Polley adapts from Miriam Toews’ book of the same name.  Both draw inspiration from the real violence and tragedy of the Manitoba Mennonite Colony deep in Bolivia.  In 2010, the women and girls of this community are being drugged and raped.  As this is an ultra-conservative, patriarchal sect, the victims are expected to forgive their attackers and go on with their lives.  After a lifetime of repression—females in this society aren’t taught to read or write—a large swath of these women find themselves at a physical, emotional, and spiritual breaking point.

They convene in the loft of a barn and engage in a lengthy, heated discussion about how to respond.  Three options emerge, each with wildly different consequences:  The group can stay and endure, engage the men in a physical confrontation, or leave en masse.  Church dogma says if the women don’t offer unconditional forgiveness, they’ll never enter Heaven.  A fight would likely result in a bloodbath.  If the women leave, they could never come back.

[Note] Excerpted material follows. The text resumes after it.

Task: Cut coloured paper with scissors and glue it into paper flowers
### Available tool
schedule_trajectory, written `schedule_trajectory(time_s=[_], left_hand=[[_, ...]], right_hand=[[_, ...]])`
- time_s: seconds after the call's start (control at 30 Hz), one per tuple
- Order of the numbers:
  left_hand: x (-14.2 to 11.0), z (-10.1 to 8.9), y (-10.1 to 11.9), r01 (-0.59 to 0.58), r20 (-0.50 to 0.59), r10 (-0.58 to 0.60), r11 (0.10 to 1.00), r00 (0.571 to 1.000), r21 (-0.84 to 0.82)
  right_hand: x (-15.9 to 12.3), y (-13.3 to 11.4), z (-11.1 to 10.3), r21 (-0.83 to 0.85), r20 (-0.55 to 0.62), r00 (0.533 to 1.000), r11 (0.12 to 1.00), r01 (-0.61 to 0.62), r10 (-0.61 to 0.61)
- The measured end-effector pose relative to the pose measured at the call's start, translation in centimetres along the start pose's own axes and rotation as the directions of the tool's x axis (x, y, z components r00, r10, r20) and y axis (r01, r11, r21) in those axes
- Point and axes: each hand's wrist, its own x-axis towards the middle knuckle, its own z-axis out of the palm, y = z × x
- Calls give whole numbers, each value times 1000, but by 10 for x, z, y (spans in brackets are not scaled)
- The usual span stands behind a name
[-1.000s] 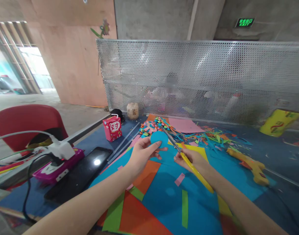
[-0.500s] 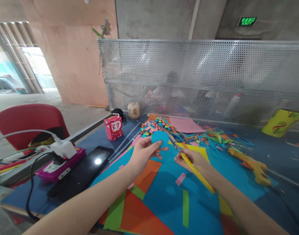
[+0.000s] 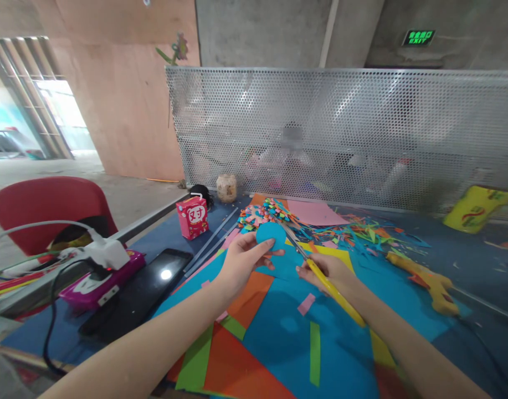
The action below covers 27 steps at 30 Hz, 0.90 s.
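Between the thumb and fingers of my left hand [image 3: 246, 260] is a round blue paper disc [image 3: 270, 235], held up over the table. My right hand [image 3: 326, 271] is closed on a pair of scissors [image 3: 331, 288] with yellow handles. Their metal blades point up and left, close to the disc's right edge; I cannot tell whether they touch it. Under both hands lie blue sheets of paper [image 3: 278, 349], orange paper [image 3: 237, 366] and green strips [image 3: 314, 354]. A small pink paper piece [image 3: 306, 304] rests on the blue sheet below my right hand.
Colourful paper scraps [image 3: 270, 213] are heaped behind my hands. A yellow glue gun [image 3: 428, 282] lies at right. On the left are a pink drink carton [image 3: 192, 218], a black phone [image 3: 137, 293] and a purple power strip [image 3: 102, 282]. A perforated metal screen [image 3: 340, 133] borders the table's back.
The view has shifted very slightly. Both hands, the blue disc and the scissors keep nearly the same positions.
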Motion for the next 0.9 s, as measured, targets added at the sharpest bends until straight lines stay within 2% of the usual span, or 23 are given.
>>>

Strong personalities emerge in the subsequent discussion.  Salome (Claire Foy) presents a fervent argument they stay and fight the men.  Ona (Rooney Mara) agrees, believing they could demolish the old community and build a safer and more supportive one in its place.  By contrast, hotheaded Mariche (Jessie Buckley) is adamant they remain and forgive the men:  Her husband is especially cruel, and she knows how ugly a war with such barbarous men will be.  Scarface Janz (Frances McDormand) remains loyal to the community, sins and all.  She and her daughters will say and do nothing.

As the debate rages, the group invites August (Ben Whishaw) to act as both secretary and silent observer. None of the women can write, so this will provide the only record of this landmark meeting.  He is also assigned to list pros and cons to each argument, thus providing each potential decision with fuller scope.  August is soft-spoken, cerebral, and more worldly than anyone else in the compound.  (He is also the only sympathetic adult male in the entire film.)

Just as you’d expect from something with Talking in its title, Polley’s film rides waves upon waves of fast-paced dialogue.  (This is the smartest movie set in a barn ever made.)  These dramatic salvos define the film, and they represent my biggest problem with it:  The characters never cease to speak in a way that feels written.  You can almost hear the wheels and gears of the screenplay at work throughout the story.

And that’s a difficult point to make, as such troubling and relevant subject matter cries out for intelligent discourse.  At the same time, I feel these scenes are so tense and powerful, real people would jumble their thoughts and stumble over words.  Instead, every line of dialogue feels meticulously snapped into place.  Ultimately, I couldn’t shake the notion I’m watching actors in a play, and it blunts some of Talking’s emotional impact.  (The dreamy voiceover doesn’t help, either.)

Within that play, the actors do shine brightly.  Foy, playing the de facto leader of the younger victims, is excellent, as always.  She plays Salome as a powerful cocktail of emotions—furious, devastated, and proudly defiant.  Judith Ivey brings an otherworldly tranquility to her role as a female elder.  Whichever way the women decide to go, she will act as a wise, calming influence to get them there.  The real standout in all this is Buckley, who transforms Mariche into a live grenade of raw emotions.  She has so much anger and frustration, and they threaten to detonate in all directions.  Her very real rage elevates the entire production.

I’m in a bind as to rating this movie.  I wanted to like it more than I actually did.  Women Talking needs to be seen, and it needs to be discussed.  Sarah Polley delivers a good film, brilliantly acted and beautifully filmed.  In fact, that might be what frustrated me most:  All of its strengths only made me wish it was even stronger.  Rarely have I watched something with so much unrealized potential.

104  min.  PG-13.  On demand and in theaters.